Atualmente, o prejuízo dos comércios não é financeiro, mas, sim, em relação à baixa movimentação nos estabelecimentos. Os clientes temem sentar nas calçadas dos bares porque se tornaram os maiores alvos dos bandidos. Muitas vezes, os criminosos preferem abordar o freguês que está na calçada, do que entrar no bar para roubar o dinheiro do caixa, já que a maioria dos clientes paga com cartão de débito ou crédito.

Os assaltos a comércios cresceu mais na Zona Sul do que no Centro e na Zona Norte, pois lá o comércio costuma ficar aberto até mais tarde, depois que as equipes do projeto Niterói Presente encerram o patrulhamento e não são cobertas pela Polícia Militar, responsável pelo policiamento ostensivo. “Ao longo do dia, o efetivo da Niterói Presente atua nos bairros de Icaraí, Ingá e Santa Rosa. Neste período, o contingente de policiais é remanejado para outras áreas e, por volta das 22h, quando os agentes da Niterói Presente são dispensados, não há efetivo da PM para cobrir essas regiões. Portanto, os criminosos aproveitam para atuar nessas áreas que não possuem patrulhamento. Essa é razão pela qual a onda de criminalidade vem crescendo na Zona Sul. Já no Centro, o número de ocorrências é menor porque os estabelecimentos fecham cedo, quando a Niterói Presente ainda está na rua”, explica o presidente da CDL, Luis Vieira.

Durante o encontro com autoridades da segurança, a CDL pretende apresentar um projeto de monitoramento coletivo que está em fase de produção, através de uma plataforma de monitoramento das câmeras de segurança instaladas em todos os estabelecimentos. A ideia é implementar uma ferramenta, através da qual todos os empresários possam ter acesso às imagens dos outros comércios e disparar um alerta informando sobre a ocorrência de assaltos, em tempo real. De acordo com o comandante do 12º BPM (Niterói), Márcio Rocha, a Polícia Militar vem articulando estratégias de patrulhamento com base nos últimos casos que ocorreram na Zona Sul da cidade e ampliou o número de equipes monitorando as câmeras de segurança instaladas na cidade e também nas redes sociais.

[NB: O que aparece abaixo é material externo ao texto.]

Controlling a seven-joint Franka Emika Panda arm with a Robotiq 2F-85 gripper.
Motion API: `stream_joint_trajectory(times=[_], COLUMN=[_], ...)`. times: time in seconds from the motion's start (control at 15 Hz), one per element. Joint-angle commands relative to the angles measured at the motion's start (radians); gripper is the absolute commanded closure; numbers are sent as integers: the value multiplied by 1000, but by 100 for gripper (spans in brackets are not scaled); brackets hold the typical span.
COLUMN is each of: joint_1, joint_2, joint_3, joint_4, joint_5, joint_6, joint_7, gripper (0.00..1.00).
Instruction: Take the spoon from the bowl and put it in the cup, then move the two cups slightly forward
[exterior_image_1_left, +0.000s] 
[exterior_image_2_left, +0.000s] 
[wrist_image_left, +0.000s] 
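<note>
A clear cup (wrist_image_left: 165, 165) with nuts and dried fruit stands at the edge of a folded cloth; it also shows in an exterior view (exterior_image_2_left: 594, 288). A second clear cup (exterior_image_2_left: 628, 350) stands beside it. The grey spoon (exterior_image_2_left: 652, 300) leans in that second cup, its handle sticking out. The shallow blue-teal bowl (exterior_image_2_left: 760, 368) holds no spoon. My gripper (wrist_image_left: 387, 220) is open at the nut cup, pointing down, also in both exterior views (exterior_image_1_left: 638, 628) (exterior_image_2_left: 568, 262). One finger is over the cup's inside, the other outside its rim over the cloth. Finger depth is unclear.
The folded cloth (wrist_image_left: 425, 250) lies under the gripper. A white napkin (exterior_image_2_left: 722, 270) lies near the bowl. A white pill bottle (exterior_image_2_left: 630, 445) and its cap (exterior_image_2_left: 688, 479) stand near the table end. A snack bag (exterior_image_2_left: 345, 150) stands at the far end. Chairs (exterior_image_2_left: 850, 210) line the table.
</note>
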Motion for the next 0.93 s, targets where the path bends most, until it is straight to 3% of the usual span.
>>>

Segundo recente levantamento da CDL, a onda de violência fez crescer em 20% o número de pedidos deliverys (entregas em domicílio) na cidade. Para atender à alta demanda de entregas a domicílio, alguns bares e restaurantes da cidade precisaram contratar novos motoboys para executar o serviço. “Para o comércio essa mudança de comportamento do cliente é insatisfatória, porque geralmente a margem de consumo no estabelecimento é maior. E o garçom perde seu direito aos 10% da conta,” ressalta Luis Vieira.